3. Streaming to Mobile

WebSocket Streaming (Real-time updates):

async def _broadcast_tool_execution(self, tool_name: str, message: str):
    await self.connection_manager.broadcast_to_project(
        self.project_id,
        {
            "type": "tool_execution",
            "tool": tool_name,
            "message": f"Writing to {path}",
            "timestamp": datetime.utcnow().isoformat(),
        },
    )

Optimizations for Mobile:

  • Token streaming (progressive rendering)
  • JPEG compression for browser screenshots (60% quality for 30 FPS)
  • Backpressure handling for slow networks

4. Browser Automation (Gemini Vision)

Computer Use Agent (Gemini 2.5):

class ComputerUseAgent:
    def __init__(self):
        self.client = genai.Client(api_key=settings.gemini_api_key)
        self.model = "gemini-2.5-computer-use-preview-10-2025"

    async def run(self, user_message: str):
        # Capture screenshot (PNG for model)
        screenshot_png = await self._page.screenshot(type="png")

        # Send to Gemini with Computer Use tool
        config = types.GenerateContentConfig(
            tools=[
                types.Tool(
                    computer_use=types.ComputerUse(
                        environment=types.Environment.ENVIRONMENT_BROWSER
                    )
                )
            ],
            thinking_config=types.ThinkingConfig(include_thoughts=True),
        )

        # Gemini analyzes screenshot and executes actions
        response = self.client.models.generate_content(
            model=self.model,
            contents=[
                Content(
                    role="user",
                    parts=[
                        Part(text=user_message),
                        Part.from_bytes(data=screenshot_png, mime_type="image/png")
                    ]
                )
            ],
            config=config,
        )

        # Execute actions (click, type, scroll)
        for part in response.candidates[0].content.parts:
            if part.function_call:
                await self._execute_action(part.function_call)

What It Does:

  • Screenshots webpage → Gemini analyzes layout → Identifies elements → Executes actions
  • Use cases: "Find cheapest flights NYC→Tokyo", "Download my transcript from portal"

Mobile Streaming Optimization:

async def _stream_loop(self):
    """30 FPS streaming to mobile"""
    while not self._stop_requested:
        # Capture JPEG for mobile (fast)
        screenshot_bytes = await self._get_screenshot(format="jpeg", quality=60)

        # Broadcast frame
        await self._broadcast("browser_frame", {
            "image": base64.b64encode(screenshot_bytes).decode(),
            "format": "jpeg",
        })

        # 30 FPS = 33ms per frame
        await asyncio.sleep(0.033)

Key Innovations

1. Flash/Pro Model Switching

Flash (80% of tasks): Tool execution, chat, edits - speed critical
Pro (20% of tasks): Initial planning, complex debugging - depth critical

# Flash for fast tool execution
agent = CodingAgent(model="gemini-3-flash-preview", temperature=1.0)

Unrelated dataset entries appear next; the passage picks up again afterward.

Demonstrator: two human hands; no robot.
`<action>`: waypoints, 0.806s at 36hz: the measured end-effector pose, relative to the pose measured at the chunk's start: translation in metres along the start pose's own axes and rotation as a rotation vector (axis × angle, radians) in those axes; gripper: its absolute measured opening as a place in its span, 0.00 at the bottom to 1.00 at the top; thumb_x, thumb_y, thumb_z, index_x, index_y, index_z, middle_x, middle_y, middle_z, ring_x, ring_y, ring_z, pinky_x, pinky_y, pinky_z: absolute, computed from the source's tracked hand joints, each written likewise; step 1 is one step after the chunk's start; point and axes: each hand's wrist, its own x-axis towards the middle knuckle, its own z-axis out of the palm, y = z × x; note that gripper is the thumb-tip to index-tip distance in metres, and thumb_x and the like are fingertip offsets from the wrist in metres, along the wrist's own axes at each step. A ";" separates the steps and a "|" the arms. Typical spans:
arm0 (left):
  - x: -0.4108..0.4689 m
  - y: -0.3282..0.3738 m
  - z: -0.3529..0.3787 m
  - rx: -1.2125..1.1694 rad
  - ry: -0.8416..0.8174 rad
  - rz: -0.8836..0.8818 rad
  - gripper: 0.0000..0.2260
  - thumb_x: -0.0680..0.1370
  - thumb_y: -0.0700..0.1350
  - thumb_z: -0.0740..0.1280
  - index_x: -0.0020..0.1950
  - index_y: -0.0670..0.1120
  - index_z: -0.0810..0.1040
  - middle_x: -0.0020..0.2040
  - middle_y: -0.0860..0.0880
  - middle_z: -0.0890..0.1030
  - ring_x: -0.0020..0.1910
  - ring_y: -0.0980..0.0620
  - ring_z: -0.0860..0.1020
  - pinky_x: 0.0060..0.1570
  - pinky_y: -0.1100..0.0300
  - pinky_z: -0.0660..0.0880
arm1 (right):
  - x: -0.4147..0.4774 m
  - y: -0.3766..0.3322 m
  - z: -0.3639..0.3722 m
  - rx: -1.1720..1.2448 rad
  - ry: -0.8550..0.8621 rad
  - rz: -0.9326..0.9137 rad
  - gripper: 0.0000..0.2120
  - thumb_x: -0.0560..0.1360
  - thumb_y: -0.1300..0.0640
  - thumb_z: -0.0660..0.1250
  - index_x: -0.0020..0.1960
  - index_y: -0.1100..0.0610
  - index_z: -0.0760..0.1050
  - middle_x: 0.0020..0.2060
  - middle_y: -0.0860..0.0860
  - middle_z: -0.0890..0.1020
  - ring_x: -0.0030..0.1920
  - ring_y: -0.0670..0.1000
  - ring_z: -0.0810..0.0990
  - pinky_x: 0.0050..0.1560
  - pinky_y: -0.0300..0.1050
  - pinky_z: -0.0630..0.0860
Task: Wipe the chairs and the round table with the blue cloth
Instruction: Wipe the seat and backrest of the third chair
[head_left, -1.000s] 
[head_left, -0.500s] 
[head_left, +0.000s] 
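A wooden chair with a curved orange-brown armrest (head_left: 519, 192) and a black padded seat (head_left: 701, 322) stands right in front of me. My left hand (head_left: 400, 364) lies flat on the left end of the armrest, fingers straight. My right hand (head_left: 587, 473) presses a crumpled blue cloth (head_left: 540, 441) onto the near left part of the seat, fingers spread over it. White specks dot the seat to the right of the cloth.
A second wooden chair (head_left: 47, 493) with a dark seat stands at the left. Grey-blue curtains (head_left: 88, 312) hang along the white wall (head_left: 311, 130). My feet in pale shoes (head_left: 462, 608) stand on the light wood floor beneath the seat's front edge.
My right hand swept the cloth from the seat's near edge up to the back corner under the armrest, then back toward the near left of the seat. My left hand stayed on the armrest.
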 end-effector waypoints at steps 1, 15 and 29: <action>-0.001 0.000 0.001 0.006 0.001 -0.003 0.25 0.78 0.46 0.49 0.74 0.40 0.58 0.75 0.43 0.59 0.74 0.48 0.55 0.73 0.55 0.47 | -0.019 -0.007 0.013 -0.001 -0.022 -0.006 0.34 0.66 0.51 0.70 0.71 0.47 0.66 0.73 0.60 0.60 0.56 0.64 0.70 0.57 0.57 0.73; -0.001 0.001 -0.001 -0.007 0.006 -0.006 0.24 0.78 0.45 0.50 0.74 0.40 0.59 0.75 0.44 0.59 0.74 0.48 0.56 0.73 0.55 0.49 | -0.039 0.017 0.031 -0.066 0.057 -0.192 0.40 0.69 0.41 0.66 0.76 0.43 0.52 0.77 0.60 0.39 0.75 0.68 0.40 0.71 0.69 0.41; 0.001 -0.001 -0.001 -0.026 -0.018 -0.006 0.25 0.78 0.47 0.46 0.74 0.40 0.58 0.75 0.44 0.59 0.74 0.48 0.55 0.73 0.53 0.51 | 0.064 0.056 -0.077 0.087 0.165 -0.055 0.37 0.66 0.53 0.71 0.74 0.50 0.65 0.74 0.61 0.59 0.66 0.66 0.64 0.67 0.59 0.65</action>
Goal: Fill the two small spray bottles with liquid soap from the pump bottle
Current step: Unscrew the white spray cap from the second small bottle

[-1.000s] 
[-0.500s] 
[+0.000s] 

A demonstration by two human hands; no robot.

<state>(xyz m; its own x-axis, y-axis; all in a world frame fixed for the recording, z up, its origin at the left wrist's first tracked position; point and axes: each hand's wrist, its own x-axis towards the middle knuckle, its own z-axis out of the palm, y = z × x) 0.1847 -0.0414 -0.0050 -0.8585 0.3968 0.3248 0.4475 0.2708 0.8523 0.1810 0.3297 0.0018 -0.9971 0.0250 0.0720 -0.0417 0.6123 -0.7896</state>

# Pro for status messages (creative, natural)
status_llm = ChatGoogleGenerativeAI(model="gemini-2.0-flash", temperature=0.7)

Why This Works:

  • Flash: 0.5-1.5s latency → users see instant responses
  • Pro: 2-5s latency when quality matters more than speed

2. Mobile-First Streaming

Gemini Flash's speed + WebSocket = real-time coding on 4G networks

Optimizations:

  1. Token streaming: Partial responses render immediately
  2. JPEG compression: 60% quality maintains clarity, 3x smaller than PNG
  3. 30 FPS streaming: Smooth browser automation feels native

3. Automatic Tracing (Production-Ready)

Every tool execution automatically traced with Opik:

from opik import track

def track_tool(tool_name: str):
    def decorator(func: Callable):
        # Apply Opik cloud tracking
        opik_tracked_func = track(name=f"tool_{tool_name}")(func)

        async def wrapper(*args, **kwargs):
            start_time = datetime.utcnow()
            try:
                result = await opik_tracked_func(*args, **kwargs)
                # Save to database for user-facing queries
                await _save_tool_trace_to_db(
                    tool_name=tool_name,
                    status='success',
                    duration_ms=(datetime.utcnow() - start_time).total_seconds() * 1000,
                )
                return result
            except Exception as e:
                await _save_tool_trace_to_db(status='error', error=str(e))
                raise
        return wrapper
    return decorator

# Usage
@track_tool("write_file")
async def write_file_impl(path: str, content: str, context: AgentContext):
    # Implementation
    return f"Wrote {len(content)} bytes to {path}"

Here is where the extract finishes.